From the outside, we might look like self-involved academics anxious about losing our jobs, but that’s not what makes me saddest here.

Because we need the humanities – and we need linguistics.

Some of our students are born linguists. They come into the world with that magpie eye for language and they fervently sign up for their linguistic majors.

But lots major in other disciplines.

Many fields contribute to our understanding of social interaction, but only linguistics focuses specifically on the role of language.

In our courses, journalism students learn about the power of the media to shape public opinion for good or ill via the subtlest of linguistic choices.

Political science students learn how politicians adapt their language to convince voters to support their policies.

Marketing students learn how to use language to appeal to social groups who buy their products.

When our students go out into the world, they are equipped to apply their skills in data analysis, critical thinking, research, precision and attention to detail to any number of careers.

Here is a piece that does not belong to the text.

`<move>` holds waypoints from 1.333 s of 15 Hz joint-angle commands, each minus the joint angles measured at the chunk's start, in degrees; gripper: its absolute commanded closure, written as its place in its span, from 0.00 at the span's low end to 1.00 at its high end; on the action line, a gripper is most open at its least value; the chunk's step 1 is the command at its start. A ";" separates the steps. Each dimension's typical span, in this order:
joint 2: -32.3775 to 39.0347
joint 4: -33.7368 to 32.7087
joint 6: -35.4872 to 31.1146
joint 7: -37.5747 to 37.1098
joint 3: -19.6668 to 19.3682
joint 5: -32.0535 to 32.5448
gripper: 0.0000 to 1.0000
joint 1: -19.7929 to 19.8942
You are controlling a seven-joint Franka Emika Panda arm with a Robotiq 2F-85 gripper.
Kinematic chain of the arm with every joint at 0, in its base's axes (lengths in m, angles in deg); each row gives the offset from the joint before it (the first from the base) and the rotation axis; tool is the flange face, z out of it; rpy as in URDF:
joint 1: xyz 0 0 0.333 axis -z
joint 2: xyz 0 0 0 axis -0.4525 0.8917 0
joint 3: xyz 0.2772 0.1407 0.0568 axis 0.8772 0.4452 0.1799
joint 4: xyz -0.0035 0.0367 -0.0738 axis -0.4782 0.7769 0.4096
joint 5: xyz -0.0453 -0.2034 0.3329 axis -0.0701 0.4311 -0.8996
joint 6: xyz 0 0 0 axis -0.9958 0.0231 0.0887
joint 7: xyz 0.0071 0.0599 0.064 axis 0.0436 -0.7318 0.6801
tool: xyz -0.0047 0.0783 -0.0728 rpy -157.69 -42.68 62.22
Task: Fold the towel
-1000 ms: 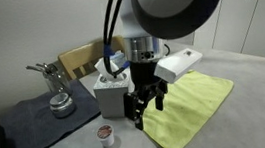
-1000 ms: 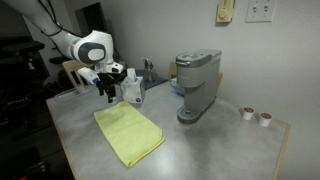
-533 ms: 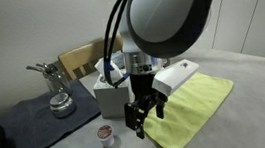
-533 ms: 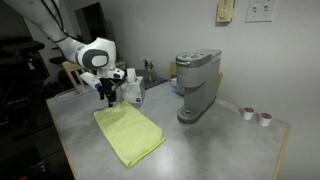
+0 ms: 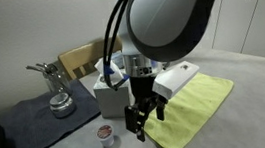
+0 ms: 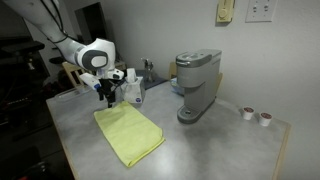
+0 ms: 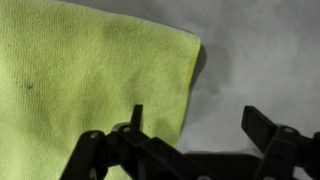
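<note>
The end effector (image 7: 195, 128) hangs with its jaws spread wide and nothing between them. In the wrist view one finger stands over the cloth and the other over bare desk (image 7: 262, 60), so the opening straddles the towel (image 7: 90, 70) right by its corner. I'd say it is lined up that way so that closing would pinch that edge and let the corner be carried across for the fold. Whether the fingertips touch the fabric already, I cannot tell.

In both exterior views the end effector (image 5: 147, 120) (image 6: 104, 97) points straight down at the end of the towel nearest the tissue box (image 5: 110, 95). The towel (image 5: 193, 101) (image 6: 128, 136) lies flat and fully spread on the desk (image 6: 205, 150), a single layer with no fold in it, so the job looks barely begun.

Counting round the room: one towel, one tissue box, one coffee machine (image 6: 197, 85) standing well apart from the cloth. One coffee pod (image 5: 104, 135) sits just beside the end effector, close enough that a sweeping move might knock it. Two more pods (image 6: 247, 112) rest past the machine, which makes three if none is shown twice. One dark mat (image 5: 28, 124) carries a metal pot (image 5: 58, 96).
</note>
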 commanded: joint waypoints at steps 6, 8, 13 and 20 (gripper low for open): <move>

You will find people with linguistics qualifications in business, government, IT, health and education.

Those who become professional linguists – such as language planners, language activists, language teachers, and computational linguists – contribute significantly to language-related issues in Aotearoa, bringing their expertise to writing language policies, leading language revitalisation initiatives, designing language teaching materials, and grappling with AI.

Language is everywhere, and linguistic challenges require linguistic solutions.

All our universities are struggling with reduced student enrolments and the post-Covid economy.

This is not a reason to slash essential teaching and research programmes. We need a long-term vision that recognises the inherent value of our disciplines and supports us to weather the storm.

If a humble word like “the” can hold so much meaning, just think what we would lose by not paying attention – really nerd-level attention – to all the other words in the world.

Julia de Bres is senior lecturer in linguistics at Massey University and president of the Linguistics Society of New Zealand.